Additionally, more than a quarter are more likely to miss certain tasks and updates this year compared to last year.

Excessive meetings also have a negative impact on meeting deadlines. This is confirmed by 24% of those interviewed. If there were fewer unnecessary virtual meetings, they would have more time to complete their tasks on time.

This is solved by establishing meetings that are really necessary and important. In this sense, it is necessary to evaluate if the meeting is necessary and also to verify well who to summon in each case so that there are no people who are in a meeting where information is shared that is not relevant to their tasks.

Lack of boundaries between personal and work life

remote work either in hybrid format which was enhanced by the pandemicbrought with it several changes, among them the challenge of establishing a clear line between personal and work life. Initially, the idea of ​​the home office made many work without schedules and with a supposed flexibility that was presented as an advantage but ended up implying being available 24/7, which is nothing more than a subtle way of extending the working day without limits. Over time, work management has improved, but in many cases the limits are still not clear.

To address this issue, the report suggests that companies provide employees with start and end times for their workday. And it is also noted that this slogan is also fulfilled by managers; that is to say that they also adhere to these limits to lead by example.

Impostor Syndrome and Burnout

42% of those surveyed admitted suffering from exhaustion and the imposter syndrome. The latter refers to the feeling that some people have that the job success they have is not theirs, that they are not up to the task, that they do not deserve it.

Lack of clarity, over-reporting, and lengthy meetings have real consequences that are not only annoying, but directly contribute to these occupational hazards. In particular, burnout and impostor syndrome disproportionately affect younger employees, leading to low morale, poor communication, lack of engagement at work, more mistakes, and even high burnout. Nearly one in four workers experience mental burnout four or more times a year, while 40% believe it is an inevitable part of success.

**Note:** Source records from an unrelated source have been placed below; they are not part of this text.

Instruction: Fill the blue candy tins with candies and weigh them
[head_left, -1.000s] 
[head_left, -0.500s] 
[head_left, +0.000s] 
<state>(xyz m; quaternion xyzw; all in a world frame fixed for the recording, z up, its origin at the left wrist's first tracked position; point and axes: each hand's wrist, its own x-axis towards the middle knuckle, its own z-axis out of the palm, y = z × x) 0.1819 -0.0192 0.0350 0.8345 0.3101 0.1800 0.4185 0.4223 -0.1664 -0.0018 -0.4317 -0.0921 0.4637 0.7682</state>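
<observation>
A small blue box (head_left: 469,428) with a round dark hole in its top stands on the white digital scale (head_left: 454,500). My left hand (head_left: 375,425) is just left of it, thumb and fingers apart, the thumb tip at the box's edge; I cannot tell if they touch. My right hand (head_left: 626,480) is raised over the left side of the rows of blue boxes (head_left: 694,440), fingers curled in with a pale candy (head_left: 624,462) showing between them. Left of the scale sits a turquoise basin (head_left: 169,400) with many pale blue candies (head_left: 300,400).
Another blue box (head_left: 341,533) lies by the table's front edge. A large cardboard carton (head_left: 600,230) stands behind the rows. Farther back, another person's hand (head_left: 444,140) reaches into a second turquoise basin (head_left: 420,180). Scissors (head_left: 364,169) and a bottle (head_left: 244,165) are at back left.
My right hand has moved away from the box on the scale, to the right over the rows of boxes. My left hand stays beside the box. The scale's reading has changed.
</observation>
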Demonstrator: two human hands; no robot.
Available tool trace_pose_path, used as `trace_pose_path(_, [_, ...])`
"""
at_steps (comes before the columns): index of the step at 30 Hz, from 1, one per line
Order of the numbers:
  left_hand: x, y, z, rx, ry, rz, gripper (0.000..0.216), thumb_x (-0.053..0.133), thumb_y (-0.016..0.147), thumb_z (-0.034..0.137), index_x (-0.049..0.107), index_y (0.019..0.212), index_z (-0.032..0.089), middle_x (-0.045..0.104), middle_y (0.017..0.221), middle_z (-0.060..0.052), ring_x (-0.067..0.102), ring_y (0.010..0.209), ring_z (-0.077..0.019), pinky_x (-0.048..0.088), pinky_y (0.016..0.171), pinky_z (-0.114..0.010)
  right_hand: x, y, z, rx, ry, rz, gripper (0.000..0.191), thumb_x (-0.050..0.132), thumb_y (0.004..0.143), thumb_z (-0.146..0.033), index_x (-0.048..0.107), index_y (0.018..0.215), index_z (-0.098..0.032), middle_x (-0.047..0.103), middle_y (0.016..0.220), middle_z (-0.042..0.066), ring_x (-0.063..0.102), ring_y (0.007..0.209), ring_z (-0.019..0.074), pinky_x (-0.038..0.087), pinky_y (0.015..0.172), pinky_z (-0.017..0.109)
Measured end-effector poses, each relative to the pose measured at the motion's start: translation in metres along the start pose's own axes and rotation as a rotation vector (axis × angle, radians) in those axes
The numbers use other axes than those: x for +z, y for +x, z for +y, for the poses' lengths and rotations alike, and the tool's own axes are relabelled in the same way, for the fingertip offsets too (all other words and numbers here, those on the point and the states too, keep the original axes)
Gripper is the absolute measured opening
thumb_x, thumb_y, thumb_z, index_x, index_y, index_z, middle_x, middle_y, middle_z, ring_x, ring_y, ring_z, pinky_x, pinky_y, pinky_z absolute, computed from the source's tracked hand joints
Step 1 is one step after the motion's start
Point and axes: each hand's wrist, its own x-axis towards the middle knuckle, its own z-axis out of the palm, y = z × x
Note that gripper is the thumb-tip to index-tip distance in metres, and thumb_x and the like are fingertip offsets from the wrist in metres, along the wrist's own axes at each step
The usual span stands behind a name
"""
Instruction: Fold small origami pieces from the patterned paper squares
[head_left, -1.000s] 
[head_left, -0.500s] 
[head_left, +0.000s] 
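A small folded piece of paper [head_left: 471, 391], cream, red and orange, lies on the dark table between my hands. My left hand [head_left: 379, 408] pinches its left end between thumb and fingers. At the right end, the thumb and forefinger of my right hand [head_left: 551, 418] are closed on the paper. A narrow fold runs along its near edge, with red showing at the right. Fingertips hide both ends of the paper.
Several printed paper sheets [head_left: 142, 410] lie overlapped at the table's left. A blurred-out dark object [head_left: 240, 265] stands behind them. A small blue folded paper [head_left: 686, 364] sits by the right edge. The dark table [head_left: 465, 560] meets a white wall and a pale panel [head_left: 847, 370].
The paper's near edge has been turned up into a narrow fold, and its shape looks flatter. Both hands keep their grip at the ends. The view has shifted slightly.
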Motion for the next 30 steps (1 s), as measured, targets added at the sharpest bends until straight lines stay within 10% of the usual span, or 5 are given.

That is why it is recommended that companies generate structural changes to reduce repetitive tasks, avoid constant distractions, and establish clear work flows and schedules for employees. In particular, it is emphasized to set pauses in the 3M framework

What is the 3M framework for setting breaks

The 3M framework involves taking three types of breaks: macro, meso and micro (long, medium and short), to completely disconnect from work stress and recover energy. Something that is vital to achieve better performance in tasks. Rest, instead of being seen as wasted time, should be interpreted as an investment that will result in benefits for workers and therefore for companies.

Disconnecting means communicating to the brain that no matter the chaos that surrounds you, you are doing well. Work is not the most important thing and you can choose to focus on something else entirely”, underlines Dr. Sahar Yousef, a specialist in Cognitive Neuroscience, in the report released. She also clarifies that these breaks must be taken by employees of all hierarchies, including managers.

“To build a more supportive and enjoyable workplace, the prevalence of burnout and impostor syndrome needs to be recognized and confronted. For all employees to feel happier and more engaged at work, companies need to help them see the big picture to understand how their work is a valuable part of the whole,” the report concludes.